Mosaic Manufacturing Brings Colour to 3D Printing
3-D printers are great, as long as all you want to do is print Action Man out of one material, in one colour. Multi-colour machines exist, but they’re a far cry from the cheap, simple desktop manufacturing revolution we’ve been promised. I just got a peek at a nondescript box that could change all that.
3-D printing in colour is a finicky business. The conventional solution is to use multiple extruder heads: one for each colour of filament you want to print. While that works — kinda — it has drawbacks, including a decreased build volume (so you can only make smaller things), poor resolution, and unused heads drip-drip-dripping unwanted plastic over your finished build. Plus, it means buying a dedicated, standalone printer, something that costs thousands of dollars.
The approach of Mosaic Manufacturing is different. It uses a standalone box, called the Palette, which feeds a muli-coloured filament to any single-colour 3-D printer. Basically, you put the shoe box size Palette between almost any 3-D printer and four spools of filament. Then Palette chops and changes the colour, so the printer has the right colour material coming out of the printer head at any given moment.
This gets rid of most of the problems associated with regular 3-D printers.
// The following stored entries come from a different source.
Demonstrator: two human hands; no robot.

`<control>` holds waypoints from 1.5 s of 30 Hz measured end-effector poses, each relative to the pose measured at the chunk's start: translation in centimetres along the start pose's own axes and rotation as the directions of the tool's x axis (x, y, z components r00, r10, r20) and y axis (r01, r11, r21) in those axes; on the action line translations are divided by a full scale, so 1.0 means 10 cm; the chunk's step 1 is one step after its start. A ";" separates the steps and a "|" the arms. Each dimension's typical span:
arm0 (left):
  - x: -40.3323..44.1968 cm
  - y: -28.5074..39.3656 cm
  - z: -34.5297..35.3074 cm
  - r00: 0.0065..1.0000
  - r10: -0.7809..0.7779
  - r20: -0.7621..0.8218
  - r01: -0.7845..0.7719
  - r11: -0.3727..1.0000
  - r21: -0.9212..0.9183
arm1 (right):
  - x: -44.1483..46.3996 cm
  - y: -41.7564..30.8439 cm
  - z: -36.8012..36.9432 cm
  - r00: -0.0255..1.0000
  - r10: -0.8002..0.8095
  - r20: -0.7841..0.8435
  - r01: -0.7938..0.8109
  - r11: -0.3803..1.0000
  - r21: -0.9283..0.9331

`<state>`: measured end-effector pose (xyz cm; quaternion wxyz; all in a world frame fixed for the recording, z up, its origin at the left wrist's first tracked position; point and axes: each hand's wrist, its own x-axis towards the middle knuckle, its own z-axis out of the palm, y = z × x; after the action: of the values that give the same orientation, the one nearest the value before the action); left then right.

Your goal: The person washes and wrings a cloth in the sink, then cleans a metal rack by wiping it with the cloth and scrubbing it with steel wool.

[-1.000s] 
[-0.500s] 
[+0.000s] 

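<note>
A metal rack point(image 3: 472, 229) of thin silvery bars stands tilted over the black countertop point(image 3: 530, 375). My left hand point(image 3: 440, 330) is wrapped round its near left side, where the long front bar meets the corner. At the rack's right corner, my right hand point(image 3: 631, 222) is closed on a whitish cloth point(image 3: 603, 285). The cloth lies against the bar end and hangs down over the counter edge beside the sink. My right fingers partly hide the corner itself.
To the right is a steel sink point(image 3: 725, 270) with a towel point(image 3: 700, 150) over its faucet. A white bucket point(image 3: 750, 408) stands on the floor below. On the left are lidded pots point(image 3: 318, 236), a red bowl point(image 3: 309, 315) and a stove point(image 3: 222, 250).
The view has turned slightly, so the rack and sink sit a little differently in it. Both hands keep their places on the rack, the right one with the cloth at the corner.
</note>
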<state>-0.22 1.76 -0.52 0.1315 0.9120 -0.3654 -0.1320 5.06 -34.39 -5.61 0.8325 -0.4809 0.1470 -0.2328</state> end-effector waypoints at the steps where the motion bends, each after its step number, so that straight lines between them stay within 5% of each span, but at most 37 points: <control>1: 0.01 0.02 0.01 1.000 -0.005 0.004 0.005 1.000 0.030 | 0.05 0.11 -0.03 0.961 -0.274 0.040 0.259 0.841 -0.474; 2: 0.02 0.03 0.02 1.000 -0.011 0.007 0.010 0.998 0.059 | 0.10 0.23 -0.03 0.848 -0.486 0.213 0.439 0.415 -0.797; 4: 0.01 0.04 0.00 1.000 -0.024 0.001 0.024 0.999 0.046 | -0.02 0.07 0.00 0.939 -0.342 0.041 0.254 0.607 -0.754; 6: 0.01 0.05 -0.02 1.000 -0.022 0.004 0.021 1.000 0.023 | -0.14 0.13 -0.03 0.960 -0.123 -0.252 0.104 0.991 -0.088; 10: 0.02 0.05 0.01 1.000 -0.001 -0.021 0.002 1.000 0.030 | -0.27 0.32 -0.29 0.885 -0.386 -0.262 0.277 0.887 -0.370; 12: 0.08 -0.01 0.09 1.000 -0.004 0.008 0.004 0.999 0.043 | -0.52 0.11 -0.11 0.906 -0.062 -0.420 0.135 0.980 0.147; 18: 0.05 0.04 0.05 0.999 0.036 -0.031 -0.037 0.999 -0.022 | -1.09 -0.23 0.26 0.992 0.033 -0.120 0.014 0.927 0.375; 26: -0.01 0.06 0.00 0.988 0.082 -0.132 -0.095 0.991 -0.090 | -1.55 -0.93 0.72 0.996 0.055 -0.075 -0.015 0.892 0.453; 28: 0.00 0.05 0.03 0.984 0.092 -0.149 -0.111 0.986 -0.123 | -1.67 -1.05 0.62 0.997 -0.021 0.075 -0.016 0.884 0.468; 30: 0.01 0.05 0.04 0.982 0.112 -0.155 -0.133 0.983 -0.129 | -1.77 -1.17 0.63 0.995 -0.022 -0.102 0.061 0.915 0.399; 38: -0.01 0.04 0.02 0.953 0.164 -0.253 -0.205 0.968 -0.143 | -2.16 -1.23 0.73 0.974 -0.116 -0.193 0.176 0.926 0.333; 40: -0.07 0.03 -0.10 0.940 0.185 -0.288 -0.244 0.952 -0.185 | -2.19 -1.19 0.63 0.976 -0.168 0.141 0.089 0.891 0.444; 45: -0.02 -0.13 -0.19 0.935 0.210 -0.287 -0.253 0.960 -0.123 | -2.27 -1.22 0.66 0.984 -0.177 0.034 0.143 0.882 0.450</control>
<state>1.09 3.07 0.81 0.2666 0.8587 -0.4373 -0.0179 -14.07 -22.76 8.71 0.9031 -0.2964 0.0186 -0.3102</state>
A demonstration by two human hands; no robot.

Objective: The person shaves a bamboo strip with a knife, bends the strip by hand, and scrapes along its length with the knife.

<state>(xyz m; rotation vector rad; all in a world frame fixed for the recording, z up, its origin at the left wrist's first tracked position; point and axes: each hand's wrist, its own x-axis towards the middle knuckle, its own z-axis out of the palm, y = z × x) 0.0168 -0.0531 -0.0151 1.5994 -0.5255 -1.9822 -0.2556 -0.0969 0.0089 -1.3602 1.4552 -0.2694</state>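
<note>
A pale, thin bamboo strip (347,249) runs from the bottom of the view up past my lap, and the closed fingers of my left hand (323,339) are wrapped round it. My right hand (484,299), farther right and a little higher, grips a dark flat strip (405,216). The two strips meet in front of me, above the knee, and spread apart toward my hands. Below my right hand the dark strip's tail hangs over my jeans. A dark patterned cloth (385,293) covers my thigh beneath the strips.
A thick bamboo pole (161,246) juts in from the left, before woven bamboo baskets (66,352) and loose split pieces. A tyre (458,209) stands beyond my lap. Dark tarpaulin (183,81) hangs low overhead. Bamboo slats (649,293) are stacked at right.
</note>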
There’s no dripping, no decrease in build size — the only drawback is a slight over-usage of materials every time the printer needs to change colours.
Even better, the Palette can accommodate different types of material, not just different colours. If you want to reinforce part of your model with carbon fibre, or wood, or even a conductive material, you can. The team showed me a prototype quadrotor body, built on a 3-D printer, with the power connections built right in — no need for wires to carry power from the battery to the motors.